• [What is needed] Please restate the listing word for word, omitting the images.

§

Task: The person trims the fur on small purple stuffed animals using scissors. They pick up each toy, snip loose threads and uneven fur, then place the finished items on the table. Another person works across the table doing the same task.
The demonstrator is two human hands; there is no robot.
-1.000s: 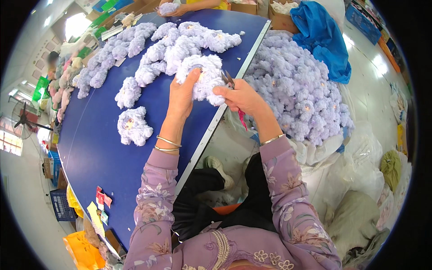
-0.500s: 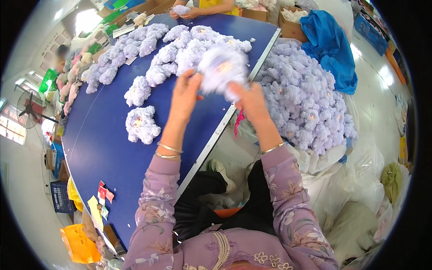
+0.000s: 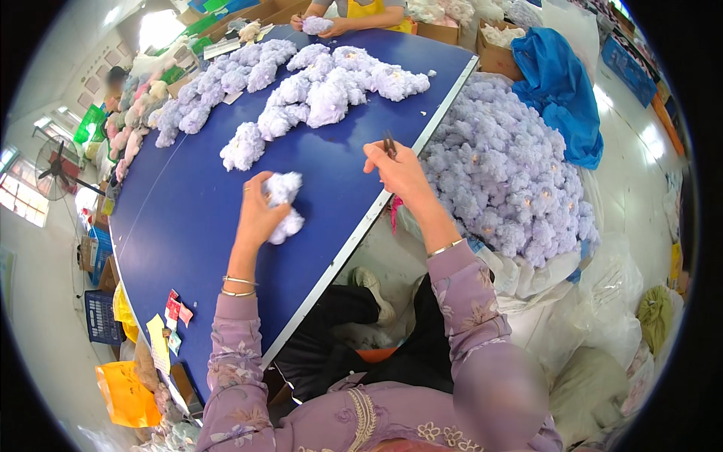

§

• [Exercise result]
Task: The person trims the fur on small purple stuffed animals using scissors. They pick up each toy, snip loose threads and uneven fur, then place the finished items on the table. Another person works across the table doing the same task.
The demonstrator is two human hands; there is no robot.
-1.000s: 
-0.500s: 
+0.000s: 

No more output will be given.